What you have to do: For the material below, reproduce exactly each line from the one that has "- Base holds" through the one that has "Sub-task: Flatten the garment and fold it", and no others; pictures stay out.

<<<<

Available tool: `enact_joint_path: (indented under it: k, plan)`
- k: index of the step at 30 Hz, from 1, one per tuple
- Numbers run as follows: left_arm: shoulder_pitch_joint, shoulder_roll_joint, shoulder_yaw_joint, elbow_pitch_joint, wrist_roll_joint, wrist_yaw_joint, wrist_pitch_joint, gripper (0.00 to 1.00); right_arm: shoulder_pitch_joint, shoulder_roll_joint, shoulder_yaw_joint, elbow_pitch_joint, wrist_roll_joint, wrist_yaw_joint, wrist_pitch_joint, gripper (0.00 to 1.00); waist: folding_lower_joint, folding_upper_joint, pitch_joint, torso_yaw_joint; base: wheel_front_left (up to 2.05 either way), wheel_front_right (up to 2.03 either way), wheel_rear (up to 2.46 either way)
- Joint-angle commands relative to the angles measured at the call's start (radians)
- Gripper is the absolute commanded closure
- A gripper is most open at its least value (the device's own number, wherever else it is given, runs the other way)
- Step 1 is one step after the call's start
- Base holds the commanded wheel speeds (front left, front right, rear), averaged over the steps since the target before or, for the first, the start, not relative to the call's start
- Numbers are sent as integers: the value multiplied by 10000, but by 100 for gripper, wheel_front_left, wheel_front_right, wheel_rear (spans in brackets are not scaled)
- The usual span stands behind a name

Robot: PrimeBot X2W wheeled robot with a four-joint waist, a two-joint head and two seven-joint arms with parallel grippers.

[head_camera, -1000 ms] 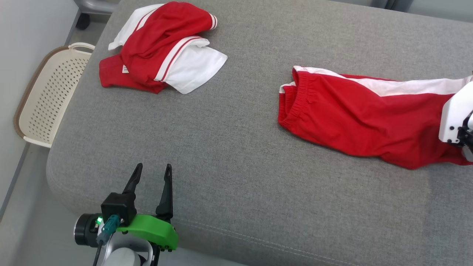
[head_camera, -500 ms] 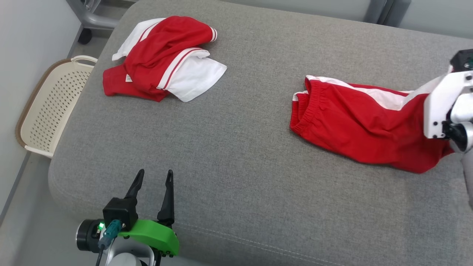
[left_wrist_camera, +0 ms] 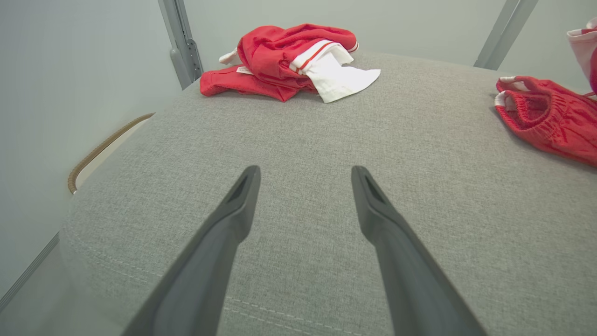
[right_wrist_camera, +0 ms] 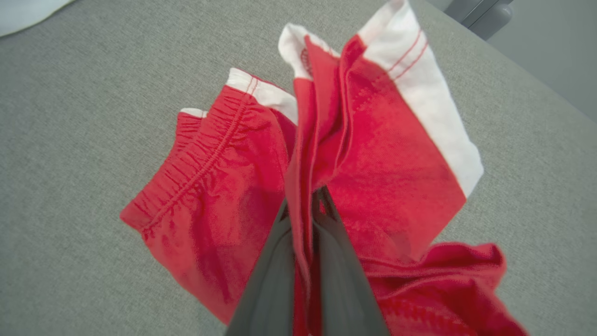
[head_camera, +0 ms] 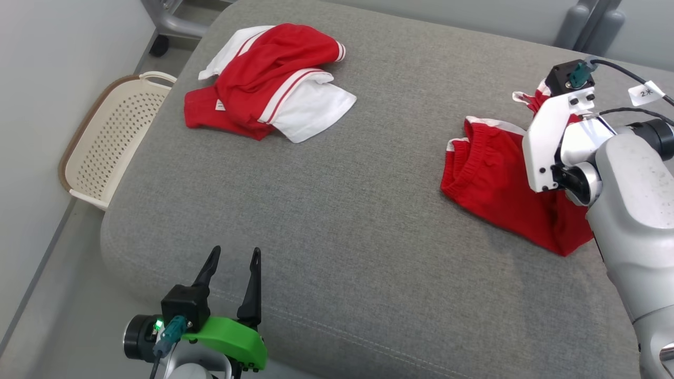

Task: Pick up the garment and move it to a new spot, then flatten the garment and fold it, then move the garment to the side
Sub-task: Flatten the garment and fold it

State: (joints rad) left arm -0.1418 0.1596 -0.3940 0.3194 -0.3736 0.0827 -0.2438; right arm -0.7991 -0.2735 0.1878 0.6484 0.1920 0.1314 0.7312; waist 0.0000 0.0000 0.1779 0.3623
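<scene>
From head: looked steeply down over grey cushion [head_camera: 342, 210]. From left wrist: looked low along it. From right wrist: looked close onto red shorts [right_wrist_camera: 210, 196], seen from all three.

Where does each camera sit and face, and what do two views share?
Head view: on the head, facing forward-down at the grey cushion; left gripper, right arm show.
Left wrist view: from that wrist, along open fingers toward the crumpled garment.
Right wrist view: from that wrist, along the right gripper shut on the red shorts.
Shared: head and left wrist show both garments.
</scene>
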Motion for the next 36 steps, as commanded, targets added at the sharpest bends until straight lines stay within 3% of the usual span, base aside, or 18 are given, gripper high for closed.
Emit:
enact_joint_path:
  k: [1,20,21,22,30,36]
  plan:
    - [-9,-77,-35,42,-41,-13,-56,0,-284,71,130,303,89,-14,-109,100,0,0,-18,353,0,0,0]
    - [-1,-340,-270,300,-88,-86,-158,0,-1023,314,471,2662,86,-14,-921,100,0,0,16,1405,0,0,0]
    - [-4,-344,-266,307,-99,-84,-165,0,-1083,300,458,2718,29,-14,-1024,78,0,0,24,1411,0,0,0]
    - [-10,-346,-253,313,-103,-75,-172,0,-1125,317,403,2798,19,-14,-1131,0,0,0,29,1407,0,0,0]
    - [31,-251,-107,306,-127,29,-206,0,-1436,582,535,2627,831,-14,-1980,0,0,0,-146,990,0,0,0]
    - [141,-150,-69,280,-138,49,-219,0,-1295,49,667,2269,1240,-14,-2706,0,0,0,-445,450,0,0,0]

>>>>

Answer section:
- Base holds the commanded wheel speeds (front left, front right, rear), averaged over the steps since the target before or, for the first, the start, not relative to the call's start
- Numbers are sent as integers: the value multiplied by 10000, but by 100 for gripper, wheel_front_left, wheel_front_right, wheel_rear (spans in brackets are not scaled)
- The usual span stands behind a name

Robot: PrimeBot X2W wheeled robot with a four-joint waist, a two-joint head and two seven-joint arms with parallel grippers.

[head_camera, -1000 ms] 
[head_camera, -500 ms] 
[left_wrist_camera, +0 ms] 
[right_wrist_camera, +0 ms] 
[head_camera, +0 ms] 

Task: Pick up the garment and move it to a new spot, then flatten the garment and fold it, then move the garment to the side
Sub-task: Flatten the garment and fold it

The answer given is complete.